Prior to the merger of municipalities in 1977, Lacuisine was an independent municipality. It includes the hamlet of Martué.

==Geography==
The village is located north of Florenville, on the banks of the Semois river (a tributary of the Meuse).

==Points of interest==
- Church of Saint Nicholas
- Village watermill
- Roussel forge, which was made famous by Edmond Picard's eponymous novel La Forge Roussel, scènes de la vie judiciaire (1881)
- Les Épioux (nature reserve, ponds, site of a forge in the 17th century)
- Roche Pinco, Roche de l'Écureuil and Roche du Chat, with a view over the Semois

==Culture==
Each year, inhabitants of Lacuisine and Martué celebrate the end of winter.
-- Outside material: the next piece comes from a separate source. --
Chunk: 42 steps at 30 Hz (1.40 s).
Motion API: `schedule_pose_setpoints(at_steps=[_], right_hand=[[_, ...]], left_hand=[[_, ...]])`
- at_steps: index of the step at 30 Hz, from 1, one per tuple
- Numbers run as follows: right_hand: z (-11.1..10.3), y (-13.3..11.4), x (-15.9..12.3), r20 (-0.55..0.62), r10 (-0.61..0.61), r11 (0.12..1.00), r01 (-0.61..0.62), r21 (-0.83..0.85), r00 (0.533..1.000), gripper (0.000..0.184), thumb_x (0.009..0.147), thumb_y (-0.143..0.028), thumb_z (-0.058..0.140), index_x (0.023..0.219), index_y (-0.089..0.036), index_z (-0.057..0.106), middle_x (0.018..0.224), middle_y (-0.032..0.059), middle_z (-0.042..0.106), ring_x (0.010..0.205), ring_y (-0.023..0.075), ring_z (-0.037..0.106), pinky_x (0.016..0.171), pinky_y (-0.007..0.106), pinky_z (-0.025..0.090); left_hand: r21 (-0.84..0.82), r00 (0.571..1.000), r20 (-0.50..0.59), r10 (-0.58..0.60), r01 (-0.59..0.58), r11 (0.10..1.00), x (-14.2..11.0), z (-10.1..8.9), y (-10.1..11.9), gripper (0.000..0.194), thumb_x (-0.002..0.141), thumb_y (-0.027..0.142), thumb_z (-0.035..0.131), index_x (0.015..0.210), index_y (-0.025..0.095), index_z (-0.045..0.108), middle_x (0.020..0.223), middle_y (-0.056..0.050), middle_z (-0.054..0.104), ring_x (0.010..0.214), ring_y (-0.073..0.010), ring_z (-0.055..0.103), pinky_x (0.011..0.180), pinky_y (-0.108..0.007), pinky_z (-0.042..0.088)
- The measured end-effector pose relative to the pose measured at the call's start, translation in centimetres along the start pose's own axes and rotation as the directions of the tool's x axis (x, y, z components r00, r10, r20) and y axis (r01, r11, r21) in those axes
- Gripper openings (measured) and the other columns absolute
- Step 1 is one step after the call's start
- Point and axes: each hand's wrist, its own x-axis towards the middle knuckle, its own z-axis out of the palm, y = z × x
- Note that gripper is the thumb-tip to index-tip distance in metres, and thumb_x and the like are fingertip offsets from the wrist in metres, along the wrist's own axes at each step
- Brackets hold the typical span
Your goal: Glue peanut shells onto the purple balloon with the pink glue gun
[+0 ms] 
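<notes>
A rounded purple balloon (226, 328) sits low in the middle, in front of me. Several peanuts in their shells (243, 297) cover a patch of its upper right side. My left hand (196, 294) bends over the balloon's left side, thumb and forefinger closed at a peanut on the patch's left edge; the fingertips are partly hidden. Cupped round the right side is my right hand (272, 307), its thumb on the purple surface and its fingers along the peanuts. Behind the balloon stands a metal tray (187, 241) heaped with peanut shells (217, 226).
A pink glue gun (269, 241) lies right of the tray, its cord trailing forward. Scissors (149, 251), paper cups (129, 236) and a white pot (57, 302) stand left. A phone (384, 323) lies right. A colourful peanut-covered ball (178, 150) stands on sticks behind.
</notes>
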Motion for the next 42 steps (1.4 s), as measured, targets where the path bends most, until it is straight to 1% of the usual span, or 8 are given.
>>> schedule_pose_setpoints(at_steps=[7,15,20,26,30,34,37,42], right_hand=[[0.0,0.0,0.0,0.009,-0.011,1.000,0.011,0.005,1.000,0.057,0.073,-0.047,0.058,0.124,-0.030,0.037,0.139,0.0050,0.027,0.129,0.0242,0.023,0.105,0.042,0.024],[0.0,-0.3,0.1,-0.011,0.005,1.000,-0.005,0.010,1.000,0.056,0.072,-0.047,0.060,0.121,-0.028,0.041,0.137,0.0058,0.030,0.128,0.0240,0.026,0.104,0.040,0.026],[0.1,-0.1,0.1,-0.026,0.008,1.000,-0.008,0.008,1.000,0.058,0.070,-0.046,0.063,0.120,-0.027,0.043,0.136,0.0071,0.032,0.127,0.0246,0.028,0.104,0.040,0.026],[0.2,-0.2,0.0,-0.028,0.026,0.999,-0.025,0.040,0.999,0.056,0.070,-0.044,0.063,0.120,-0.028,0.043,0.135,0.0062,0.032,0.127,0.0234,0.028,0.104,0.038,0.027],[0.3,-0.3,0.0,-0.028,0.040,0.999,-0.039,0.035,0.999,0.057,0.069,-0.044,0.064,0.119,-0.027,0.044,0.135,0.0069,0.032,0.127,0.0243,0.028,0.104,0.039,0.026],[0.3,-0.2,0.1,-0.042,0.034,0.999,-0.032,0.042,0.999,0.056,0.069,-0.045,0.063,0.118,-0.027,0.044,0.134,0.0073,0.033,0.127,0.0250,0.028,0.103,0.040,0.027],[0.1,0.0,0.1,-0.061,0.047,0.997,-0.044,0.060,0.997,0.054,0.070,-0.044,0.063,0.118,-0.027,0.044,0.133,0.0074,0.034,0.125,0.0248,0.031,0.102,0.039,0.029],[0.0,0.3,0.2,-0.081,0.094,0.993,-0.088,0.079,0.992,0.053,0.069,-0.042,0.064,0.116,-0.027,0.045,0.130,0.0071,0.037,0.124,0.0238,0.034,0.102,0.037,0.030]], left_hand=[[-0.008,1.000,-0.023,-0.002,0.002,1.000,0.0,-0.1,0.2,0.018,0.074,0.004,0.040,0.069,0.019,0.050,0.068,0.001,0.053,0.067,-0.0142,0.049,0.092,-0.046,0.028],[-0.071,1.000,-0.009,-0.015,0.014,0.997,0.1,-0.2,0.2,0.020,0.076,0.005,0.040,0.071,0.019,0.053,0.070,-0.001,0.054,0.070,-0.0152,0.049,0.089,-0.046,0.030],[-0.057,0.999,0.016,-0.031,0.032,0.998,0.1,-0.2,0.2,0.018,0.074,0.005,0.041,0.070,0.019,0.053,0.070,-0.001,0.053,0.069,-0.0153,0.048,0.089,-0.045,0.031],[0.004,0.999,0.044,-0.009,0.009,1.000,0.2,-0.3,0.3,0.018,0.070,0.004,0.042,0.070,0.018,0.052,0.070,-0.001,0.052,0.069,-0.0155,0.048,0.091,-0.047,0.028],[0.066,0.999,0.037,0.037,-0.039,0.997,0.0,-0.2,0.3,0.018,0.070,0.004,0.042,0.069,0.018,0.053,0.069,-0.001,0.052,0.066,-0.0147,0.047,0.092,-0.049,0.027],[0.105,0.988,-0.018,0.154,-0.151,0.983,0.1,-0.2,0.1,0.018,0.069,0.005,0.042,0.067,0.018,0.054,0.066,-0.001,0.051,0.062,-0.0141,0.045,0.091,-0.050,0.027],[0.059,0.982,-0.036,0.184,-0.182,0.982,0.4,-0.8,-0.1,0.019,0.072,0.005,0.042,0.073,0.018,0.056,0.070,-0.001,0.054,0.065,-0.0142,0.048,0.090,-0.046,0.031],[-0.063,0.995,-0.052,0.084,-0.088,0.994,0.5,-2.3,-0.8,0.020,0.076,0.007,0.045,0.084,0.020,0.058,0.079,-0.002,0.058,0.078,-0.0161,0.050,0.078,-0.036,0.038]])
For a long time, Tordus and Marticots gathered together in front of a huge bonfire. Since 2012, after Candlemas, they hunt the spirits of "cold weather" thanks to a light celebration with which a Légende de l'Ours (bear legend) is associated. Creative activities, dance, tales and concerts give the meeting its tempo. All around the Tafia de l'Ours refreshment area, the light celebration is brightened up with candles put under the windows as well as a release of sky lanterns in the air.